- **Work item**:
When you respond, restate each record exactly as it is given.

[Excerpts from a dataset]
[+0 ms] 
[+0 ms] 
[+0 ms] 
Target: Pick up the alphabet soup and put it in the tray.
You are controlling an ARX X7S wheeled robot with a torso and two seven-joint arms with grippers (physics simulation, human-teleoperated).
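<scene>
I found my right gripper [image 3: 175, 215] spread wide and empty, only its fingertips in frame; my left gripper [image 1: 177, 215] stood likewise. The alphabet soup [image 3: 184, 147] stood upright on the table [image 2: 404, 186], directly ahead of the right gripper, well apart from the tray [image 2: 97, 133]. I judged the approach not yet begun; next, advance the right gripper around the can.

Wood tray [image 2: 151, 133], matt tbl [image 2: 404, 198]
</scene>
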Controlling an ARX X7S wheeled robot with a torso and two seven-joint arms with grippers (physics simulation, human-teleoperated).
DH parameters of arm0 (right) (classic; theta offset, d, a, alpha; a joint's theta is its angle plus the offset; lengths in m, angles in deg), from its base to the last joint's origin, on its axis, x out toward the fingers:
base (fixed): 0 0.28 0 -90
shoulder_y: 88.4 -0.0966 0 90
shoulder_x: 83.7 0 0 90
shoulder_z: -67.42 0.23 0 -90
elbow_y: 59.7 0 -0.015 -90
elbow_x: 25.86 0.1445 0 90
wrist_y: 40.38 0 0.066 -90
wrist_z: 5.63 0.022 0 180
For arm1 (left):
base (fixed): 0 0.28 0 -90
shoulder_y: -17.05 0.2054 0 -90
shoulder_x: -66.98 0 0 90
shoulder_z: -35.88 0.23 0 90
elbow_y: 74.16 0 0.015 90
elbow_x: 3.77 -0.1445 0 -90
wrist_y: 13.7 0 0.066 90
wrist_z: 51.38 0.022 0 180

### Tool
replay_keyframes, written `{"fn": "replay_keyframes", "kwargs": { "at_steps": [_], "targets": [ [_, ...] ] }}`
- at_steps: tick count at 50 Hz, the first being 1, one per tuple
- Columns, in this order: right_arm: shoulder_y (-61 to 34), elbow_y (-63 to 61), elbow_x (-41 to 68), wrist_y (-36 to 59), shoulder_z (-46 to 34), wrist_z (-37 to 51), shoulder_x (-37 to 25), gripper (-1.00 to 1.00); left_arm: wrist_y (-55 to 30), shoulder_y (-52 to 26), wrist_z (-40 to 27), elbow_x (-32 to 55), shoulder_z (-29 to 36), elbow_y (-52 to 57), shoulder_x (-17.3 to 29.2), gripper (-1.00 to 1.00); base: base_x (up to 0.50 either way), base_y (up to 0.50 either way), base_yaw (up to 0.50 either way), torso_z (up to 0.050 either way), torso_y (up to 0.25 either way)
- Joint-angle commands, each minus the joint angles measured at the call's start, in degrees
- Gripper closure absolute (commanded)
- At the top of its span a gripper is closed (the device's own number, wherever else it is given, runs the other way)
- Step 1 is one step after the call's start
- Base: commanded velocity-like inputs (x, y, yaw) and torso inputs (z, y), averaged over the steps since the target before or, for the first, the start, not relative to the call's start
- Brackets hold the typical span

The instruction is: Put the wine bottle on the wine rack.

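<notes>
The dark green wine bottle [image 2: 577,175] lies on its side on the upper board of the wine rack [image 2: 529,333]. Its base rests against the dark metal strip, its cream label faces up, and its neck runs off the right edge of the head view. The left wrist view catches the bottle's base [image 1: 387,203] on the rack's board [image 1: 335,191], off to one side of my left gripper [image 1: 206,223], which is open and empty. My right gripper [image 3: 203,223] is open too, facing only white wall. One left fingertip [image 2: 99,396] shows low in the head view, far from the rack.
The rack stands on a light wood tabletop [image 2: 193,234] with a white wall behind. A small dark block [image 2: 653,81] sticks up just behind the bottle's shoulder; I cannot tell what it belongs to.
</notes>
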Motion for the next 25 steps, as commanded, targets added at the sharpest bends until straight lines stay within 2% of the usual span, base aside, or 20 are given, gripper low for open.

- **Worked solution**:
[+0 ms] 
[+0 ms] 
[+0 ms] 
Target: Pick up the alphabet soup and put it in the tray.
You are controlling an ARX X7S wheeled robot with a torso and two seven-joint arms with grippers (physics simulation, human-teleoperated).
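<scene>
I found my right gripper [image 3: 175, 215] spread wide and empty, only its fingertips in frame; my left gripper [image 1: 177, 215] stood likewise. The alphabet soup [image 3: 184, 147] stood upright on the table [image 2: 404, 186], directly ahead of the right gripper, well apart from the tray [image 2: 97, 133]. I judged the approach not yet begun; next, advance the right gripper around the can.

Wood tray [image 2: 151, 133], matt tbl [image 2: 404, 198]
</scene>
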Controlling an ARX X7S wheeled robot with a torso and two seven-joint arms with grippers (physics simulation, human-teleoperated).
DH parameters of arm0 (right) (classic; theta offset, d, a, alpha; a joint's theta is its angle plus the offset; lengths in m, angles in deg), from its base to the last joint's origin, on its axis, x out toward the fingers:
base (fixed): 0 0.28 0 -90
shoulder_y: 88.4 -0.0966 0 90
shoulder_x: 83.7 0 0 90
shoulder_z: -67.42 0.23 0 -90
elbow_y: 59.7 0 -0.015 -90
elbow_x: 25.86 0.1445 0 90
wrist_y: 40.38 0 0.066 -90
wrist_z: 5.63 0.022 0 180
For arm1 (left):
base (fixed): 0 0.28 0 -90
shoulder_y: -17.05 0.2054 0 -90
shoulder_x: -66.98 0 0 90
shoulder_z: -35.88 0.23 0 90
elbow_y: 74.16 0 0.015 90
elbow_x: 3.77 -0.1445 0 -90
wrist_y: 13.7 0 0.066 90
wrist_z: 51.38 0.022 0 180

### Tool
replay_keyframes, written `{"fn": "replay_keyframes", "kwargs": { "at_steps": [_], "targets": [ [_, ...] ] }}`
- at_steps: tick count at 50 Hz, the first being 1, one per tuple
- Columns, in this order: right_arm: shoulder_y (-61 to 34), elbow_y (-63 to 61), elbow_x (-41 to 68), wrist_y (-36 to 59), shoulder_z (-46 to 34), wrist_z (-37 to 51), shoulder_x (-37 to 25), gripper (-1.00 to 1.00); left_arm: wrist_y (-55 to 30), shoulder_y (-52 to 26), wrist_z (-40 to 27), elbow_x (-32 to 55), shoulder_z (-29 to 36), elbow_y (-52 to 57), shoulder_x (-17.3 to 29.2), gripper (-1.00 to 1.00); base: base_x (up to 0.50 either way), base_y (up to 0.50 either way), base_yaw (up to 0.50 either way), torso_z (up to 0.050 either way), torso_y (up to 0.25 either way)
- Joint-angle commands, each minus the joint angles measured at the call's start, in degrees
- Gripper closure absolute (commanded)
- At the top of its span a gripper is closed (the device's own number, wherever else it is given, runs the other way)
- Step 1 is one step after the call's start
- Base: commanded velocity-like inputs (x, y, yaw) and torso inputs (z, y), averaged over the steps since the target before or, for the first, the start, not relative to the call's start
- Brackets hold the typical span

The instruction is: Put the wine bottle on the wine rack.

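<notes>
The dark green wine bottle [image 2: 577,175] lies on its side on the upper board of the wine rack [image 2: 529,333]. Its base rests against the dark metal strip, its cream label faces up, and its neck runs off the right edge of the head view. The left wrist view catches the bottle's base [image 1: 387,203] on the rack's board [image 1: 335,191], off to one side of my left gripper [image 1: 206,223], which is open and empty. My right gripper [image 3: 203,223] is open too, facing only white wall. One left fingertip [image 2: 99,396] shows low in the head view, far from the rack.
The rack stands on a light wood tabletop [image 2: 193,234] with a white wall behind. A small dark block [image 2: 653,81] sticks up just behind the bottle's shoulder; I cannot tell what it belongs to.
</notes>
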Motion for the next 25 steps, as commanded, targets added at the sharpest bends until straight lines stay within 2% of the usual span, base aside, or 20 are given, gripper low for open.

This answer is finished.